Spam that attempts to impersonate another person, for example sending an email with a fake sender address (i.e. Spoofing) is a common type of spam.

SpamBull uses three main methods of sender authentication to help combat phishing and spoofing attempts:

  • SPF (Sender Policy Framework)
  • DKIM (DomainKeys Identified Mail)
  • DMARC (Domain-based Message Authentication, Reporting & Conformance)

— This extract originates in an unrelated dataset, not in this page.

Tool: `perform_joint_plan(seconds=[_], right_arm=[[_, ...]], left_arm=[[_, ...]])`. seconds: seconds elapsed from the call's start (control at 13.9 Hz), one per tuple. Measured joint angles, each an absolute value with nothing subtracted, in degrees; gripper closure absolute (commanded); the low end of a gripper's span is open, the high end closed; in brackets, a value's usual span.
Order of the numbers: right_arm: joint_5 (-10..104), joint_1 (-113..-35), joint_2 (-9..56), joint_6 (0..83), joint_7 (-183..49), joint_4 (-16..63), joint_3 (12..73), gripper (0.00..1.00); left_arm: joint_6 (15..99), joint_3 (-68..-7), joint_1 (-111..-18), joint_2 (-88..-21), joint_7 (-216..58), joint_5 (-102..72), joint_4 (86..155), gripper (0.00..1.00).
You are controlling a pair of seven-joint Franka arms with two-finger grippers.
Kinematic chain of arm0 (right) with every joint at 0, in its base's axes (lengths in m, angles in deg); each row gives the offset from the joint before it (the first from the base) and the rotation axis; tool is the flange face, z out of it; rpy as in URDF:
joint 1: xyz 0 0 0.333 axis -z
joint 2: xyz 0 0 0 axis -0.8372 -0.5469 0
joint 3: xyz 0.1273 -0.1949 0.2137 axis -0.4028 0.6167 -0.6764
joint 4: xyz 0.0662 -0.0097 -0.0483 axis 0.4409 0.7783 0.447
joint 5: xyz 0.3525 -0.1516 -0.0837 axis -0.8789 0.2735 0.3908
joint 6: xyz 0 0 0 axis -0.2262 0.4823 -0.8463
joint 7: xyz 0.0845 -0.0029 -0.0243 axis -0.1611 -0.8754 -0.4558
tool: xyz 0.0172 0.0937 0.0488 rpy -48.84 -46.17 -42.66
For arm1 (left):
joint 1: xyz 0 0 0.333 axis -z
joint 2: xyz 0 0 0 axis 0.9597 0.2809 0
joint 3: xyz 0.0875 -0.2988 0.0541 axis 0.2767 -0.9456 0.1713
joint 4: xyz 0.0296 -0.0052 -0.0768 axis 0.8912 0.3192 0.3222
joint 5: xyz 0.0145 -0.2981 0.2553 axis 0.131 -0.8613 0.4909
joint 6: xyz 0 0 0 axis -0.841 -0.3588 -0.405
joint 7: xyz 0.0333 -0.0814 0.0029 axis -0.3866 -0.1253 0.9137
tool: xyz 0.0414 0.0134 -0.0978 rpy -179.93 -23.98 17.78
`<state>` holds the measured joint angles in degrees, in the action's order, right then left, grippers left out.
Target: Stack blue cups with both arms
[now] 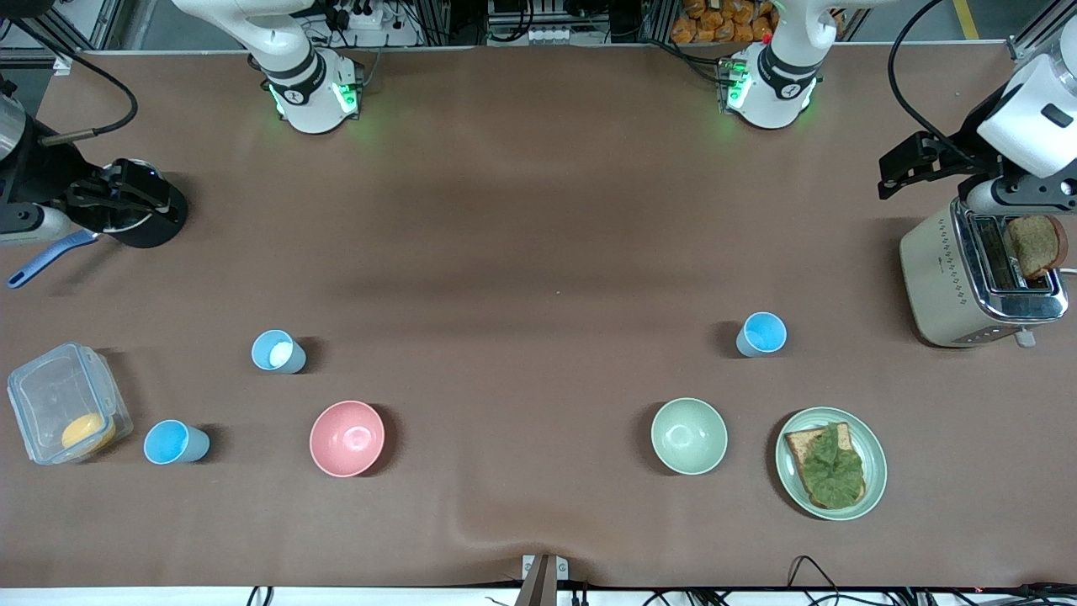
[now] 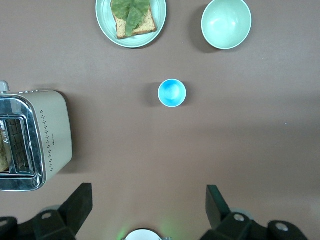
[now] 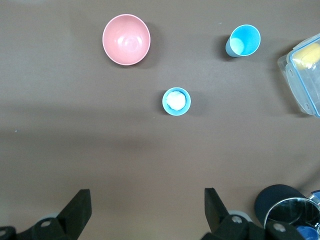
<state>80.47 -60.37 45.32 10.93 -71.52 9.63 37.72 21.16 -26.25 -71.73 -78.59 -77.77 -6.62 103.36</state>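
Both arms are held up high near their bases, waiting. The left gripper (image 2: 149, 212) hangs over the table in front of its base, fingers (image 2: 80, 204) spread wide, nothing between them. The right gripper (image 3: 147, 212) does the same at its own end, fingers (image 3: 216, 206) wide apart and empty.

There are three blue cups on the brown table (image 1: 538, 252), all upright and well apart from each other. The pale cup (image 1: 278, 351) stands toward the right arm's end, farther from the front camera than the pink bowl (image 1: 347, 438) and not touching it, with something white inside. The sky-blue cup (image 1: 175, 443) sits nearer the camera than the pale cup, just beside a clear box (image 1: 63, 412) that holds something yellow. The second sky-blue cup (image 1: 762, 334) is off toward the left arm's end, farther from the camera than the green bowl (image 1: 688, 435) and the plate (image 1: 875, 471), which carries bread with a green leaf on it.

A toaster (image 1: 942, 278) stands at the left arm's end with a slice poking out. A dark pot (image 1: 160, 223) sits at the right arm's end.
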Motion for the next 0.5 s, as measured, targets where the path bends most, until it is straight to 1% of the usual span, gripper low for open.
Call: perform_joint_plan(seconds=[0.5], right_arm=[[80.47,-60.36,45.25,10.64,-71.52,9.72,37.82,0.00]], left_arm=[[21.16,-26.18,-71.87,-78.59,-78.02,-6.62,103.36,0.00]])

The SpamBull spam filter also has several technologies to help combat phishing and spoofing attempts:

  • IP reputation
  • Header inspection
  • Domain reputation
  • Email reputation
  • Domain and link analysis
  • RFC alignment
  • Content checks
  • Signature checks
  • Advanced Rules
  • Threat intelligence

Examples of spoofing

Most bad-actors try to trick email users via impersonation – pretending to be another person or company. To do this, they use sophisticated techniques to craft email attacks.

Display Name Spoofing

A spammer will often ‘fake’ the display name in an email while actually leaving the from address alone. They do this in the hopes of pretending to look and sound like it’s a message from a known sender, while putting in minimal effort.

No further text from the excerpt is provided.